* _Directions for this task_
Beginning at the top of the listing, repeat each line exactly until the line with "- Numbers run" has been repeated too.
- - - - - - -
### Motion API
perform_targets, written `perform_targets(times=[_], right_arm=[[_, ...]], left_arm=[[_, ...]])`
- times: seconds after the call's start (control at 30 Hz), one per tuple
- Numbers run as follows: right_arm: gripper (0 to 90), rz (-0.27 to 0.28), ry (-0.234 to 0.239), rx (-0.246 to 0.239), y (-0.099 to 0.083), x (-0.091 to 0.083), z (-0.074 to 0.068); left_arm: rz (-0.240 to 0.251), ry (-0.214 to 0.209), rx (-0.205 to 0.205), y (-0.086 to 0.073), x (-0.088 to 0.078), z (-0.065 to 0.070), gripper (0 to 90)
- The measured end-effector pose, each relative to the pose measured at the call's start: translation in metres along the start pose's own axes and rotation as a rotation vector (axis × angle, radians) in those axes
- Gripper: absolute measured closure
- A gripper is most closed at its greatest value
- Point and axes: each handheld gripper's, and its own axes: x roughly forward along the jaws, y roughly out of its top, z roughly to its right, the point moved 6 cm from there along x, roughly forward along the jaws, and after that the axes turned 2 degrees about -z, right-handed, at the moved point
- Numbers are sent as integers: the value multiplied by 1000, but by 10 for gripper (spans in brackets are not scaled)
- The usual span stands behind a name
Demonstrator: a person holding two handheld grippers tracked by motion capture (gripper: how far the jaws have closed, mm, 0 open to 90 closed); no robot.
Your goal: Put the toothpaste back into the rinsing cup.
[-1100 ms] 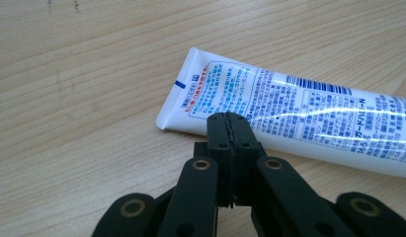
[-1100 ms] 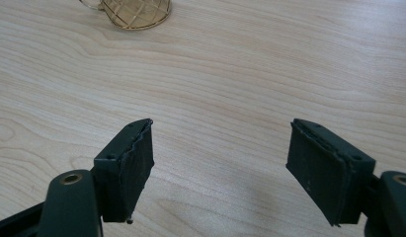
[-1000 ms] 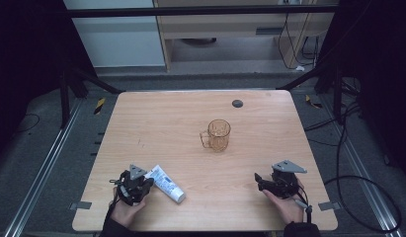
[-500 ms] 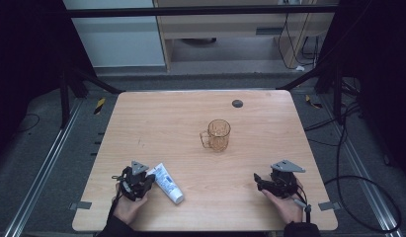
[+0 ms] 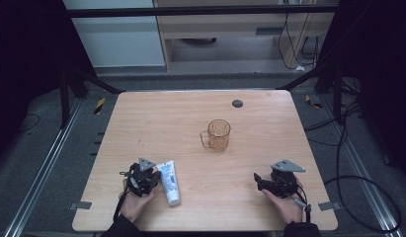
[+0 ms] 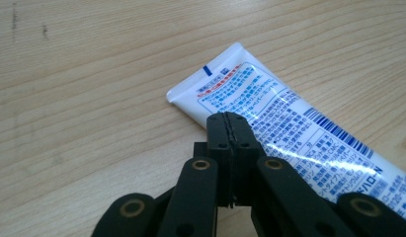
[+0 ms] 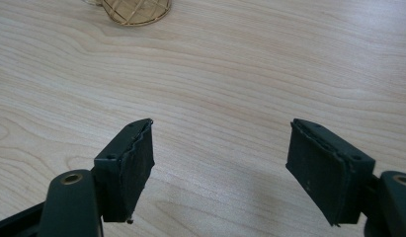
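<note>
The left claw (image 6: 229,121) hides part of the tube (image 6: 289,128).

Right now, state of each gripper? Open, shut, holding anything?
Left gripper: shut, jaws pressed together with nothing between them, tips over the white tube.
Right gripper: open, empty, above the bare table.

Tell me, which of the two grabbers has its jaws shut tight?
The left gripper, beside the white tube. The right gripper has its jaws wide apart.
</note>
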Motion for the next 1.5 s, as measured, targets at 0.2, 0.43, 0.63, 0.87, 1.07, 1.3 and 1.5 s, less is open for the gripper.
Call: perform_targets(times=[0.2, 0.43, 0.63, 0.87, 1.07, 1.3, 1.5], right_arm=[[258, -2, 1, -4, 0, 1, 0], [258, -10, -5, -1, -1, 1, 1], [258, -10, -4, 5, -1, 1, 1], [259, -13, -5, -4, -1, 3, 1], [259, -14, -6, -1, -1, 3, 2], [259, -11, -6, -5, -1, 2, 2], [260, -5, -5, 12, -1, 0, 4]], left_arm=[[1, -16, 8, 4, 2, 7, 888], [1, -36, 31, 7, 4, 14, 888], [-1, -54, 53, 9, 4, 20, 888], [-1, -66, 76, 10, 4, 25, 888], [4, -73, 96, 10, 3, 29, 888], [15, -85, 104, 12, 0, 29, 875], [56, -88, 74, 23, -17, 18, 757]])
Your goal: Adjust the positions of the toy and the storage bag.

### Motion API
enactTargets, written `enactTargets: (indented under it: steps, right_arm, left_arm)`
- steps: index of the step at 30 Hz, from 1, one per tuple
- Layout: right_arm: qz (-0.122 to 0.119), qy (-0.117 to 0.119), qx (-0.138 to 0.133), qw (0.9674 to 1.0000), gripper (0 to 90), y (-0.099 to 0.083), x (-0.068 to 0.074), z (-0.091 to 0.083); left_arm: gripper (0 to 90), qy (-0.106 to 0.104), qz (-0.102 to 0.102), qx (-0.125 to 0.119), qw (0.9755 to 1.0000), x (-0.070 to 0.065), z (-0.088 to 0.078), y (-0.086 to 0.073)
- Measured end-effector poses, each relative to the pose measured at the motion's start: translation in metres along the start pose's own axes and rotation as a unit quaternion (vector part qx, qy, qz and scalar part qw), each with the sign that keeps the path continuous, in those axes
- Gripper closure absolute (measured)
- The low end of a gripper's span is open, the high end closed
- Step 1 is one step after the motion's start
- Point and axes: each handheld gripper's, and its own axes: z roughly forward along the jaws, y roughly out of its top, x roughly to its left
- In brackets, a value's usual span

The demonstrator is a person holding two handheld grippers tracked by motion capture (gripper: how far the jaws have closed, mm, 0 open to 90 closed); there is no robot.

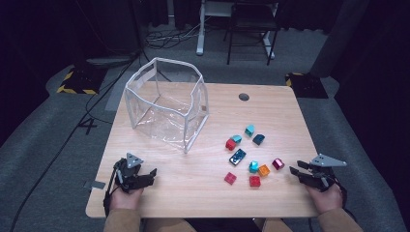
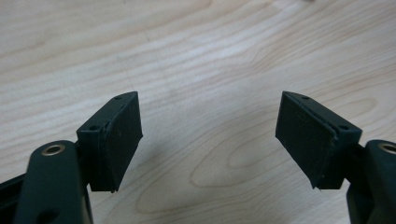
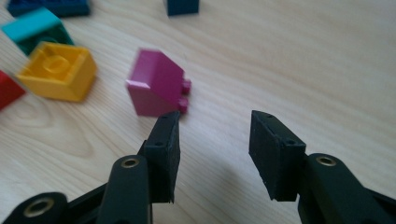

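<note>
Item in hand: small magenta plastic building brick (image 3: 156, 84), lying on the light wooden table (image 1: 203, 183) just ahead of my right gripper (image 3: 215, 149), at eleven o'clock from its parted, empty jaws; I judge I must steer slightly that way to centre it before closing. My left gripper (image 2: 210, 135) rests at the table's seven o'clock, jaws spread wide, nothing between them. Nearby stock: orange brick (image 3: 58, 70) and teal brick (image 3: 35, 28) crowd the magenta one at nine o'clock and could get nudged; the clear plastic bin (image 1: 167, 101) stands well apart at eleven.
</note>
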Motion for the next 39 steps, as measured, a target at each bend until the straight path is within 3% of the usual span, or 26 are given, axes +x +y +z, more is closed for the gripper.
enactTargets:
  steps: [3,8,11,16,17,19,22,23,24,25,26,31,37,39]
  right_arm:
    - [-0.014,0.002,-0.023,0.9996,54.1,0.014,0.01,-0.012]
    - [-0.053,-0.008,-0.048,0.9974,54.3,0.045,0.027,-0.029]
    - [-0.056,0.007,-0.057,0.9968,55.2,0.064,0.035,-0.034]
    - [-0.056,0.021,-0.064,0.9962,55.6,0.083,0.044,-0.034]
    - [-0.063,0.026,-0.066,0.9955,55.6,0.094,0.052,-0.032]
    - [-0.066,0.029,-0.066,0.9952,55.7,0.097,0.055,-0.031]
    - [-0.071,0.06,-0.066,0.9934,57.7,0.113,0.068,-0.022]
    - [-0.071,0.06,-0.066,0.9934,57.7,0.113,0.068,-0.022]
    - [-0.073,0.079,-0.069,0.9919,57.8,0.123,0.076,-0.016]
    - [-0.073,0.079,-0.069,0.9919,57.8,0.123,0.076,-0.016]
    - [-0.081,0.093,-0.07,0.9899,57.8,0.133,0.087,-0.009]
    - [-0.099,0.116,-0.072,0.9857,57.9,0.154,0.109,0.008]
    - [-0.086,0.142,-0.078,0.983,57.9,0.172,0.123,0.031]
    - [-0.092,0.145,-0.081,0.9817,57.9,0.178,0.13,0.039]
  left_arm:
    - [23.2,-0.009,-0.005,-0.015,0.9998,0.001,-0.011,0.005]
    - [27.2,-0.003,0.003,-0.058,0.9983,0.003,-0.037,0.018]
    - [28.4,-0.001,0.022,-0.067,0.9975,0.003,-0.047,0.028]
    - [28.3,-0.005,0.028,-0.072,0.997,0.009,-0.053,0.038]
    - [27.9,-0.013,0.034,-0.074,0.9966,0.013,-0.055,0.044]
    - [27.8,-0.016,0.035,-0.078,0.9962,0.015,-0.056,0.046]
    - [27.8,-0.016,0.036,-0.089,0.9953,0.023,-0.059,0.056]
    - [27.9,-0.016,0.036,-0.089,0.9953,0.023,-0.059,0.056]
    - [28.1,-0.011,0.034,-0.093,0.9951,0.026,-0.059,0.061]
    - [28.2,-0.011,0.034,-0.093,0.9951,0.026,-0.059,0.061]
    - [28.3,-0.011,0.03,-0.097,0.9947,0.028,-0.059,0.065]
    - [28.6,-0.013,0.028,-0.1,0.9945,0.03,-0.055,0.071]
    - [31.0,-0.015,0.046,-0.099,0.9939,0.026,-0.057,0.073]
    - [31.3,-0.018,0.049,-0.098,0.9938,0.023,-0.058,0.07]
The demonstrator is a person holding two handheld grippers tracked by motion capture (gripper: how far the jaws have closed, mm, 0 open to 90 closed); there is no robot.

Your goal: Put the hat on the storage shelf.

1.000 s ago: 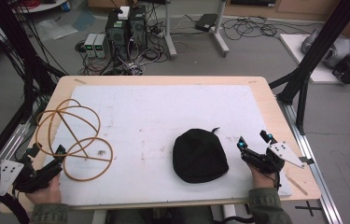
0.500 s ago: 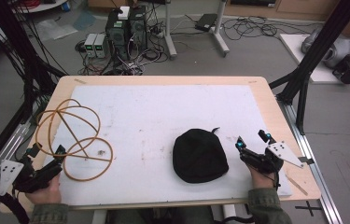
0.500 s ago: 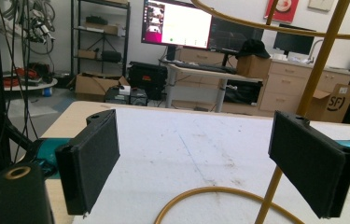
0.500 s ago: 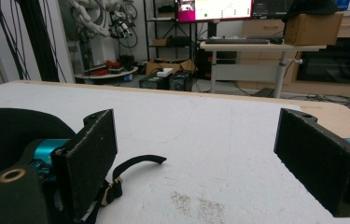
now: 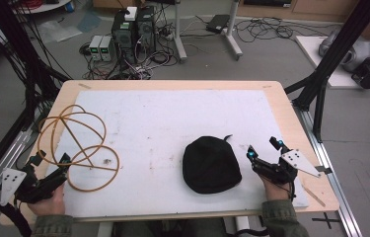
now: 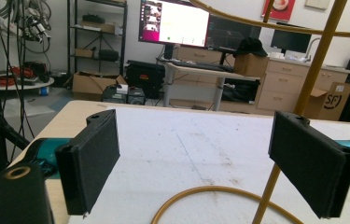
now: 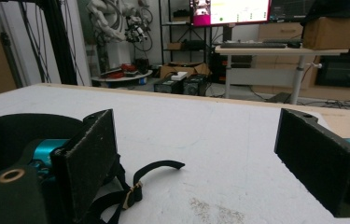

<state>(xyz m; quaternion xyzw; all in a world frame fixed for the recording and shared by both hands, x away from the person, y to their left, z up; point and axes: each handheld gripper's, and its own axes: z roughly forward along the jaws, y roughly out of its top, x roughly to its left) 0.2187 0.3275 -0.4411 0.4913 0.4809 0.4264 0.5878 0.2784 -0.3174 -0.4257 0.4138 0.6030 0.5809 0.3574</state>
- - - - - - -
* _Response for this exercise_
### Motion API
perform_targets, written `perform_targets(times=[_], right_arm=[[_, ...]], left_arm=[[_, ...]])`
- times: seconds after the call's start (control at 30 Hz), one per tuple
- Numbers run as follows: right_arm: gripper (0 to 90), rz (-0.27 to 0.28), ry (-0.234 to 0.239), rx (-0.246 to 0.239), y (-0.099 to 0.083), x (-0.091 to 0.083), z (-0.074 to 0.068); left_arm: rz (-0.240 to 0.251), ry (-0.214 to 0.209), rx (-0.205 to 0.205), y (-0.086 to 0.073), x (-0.088 to 0.078), z (-0.065 to 0.070), gripper (0 to 90)

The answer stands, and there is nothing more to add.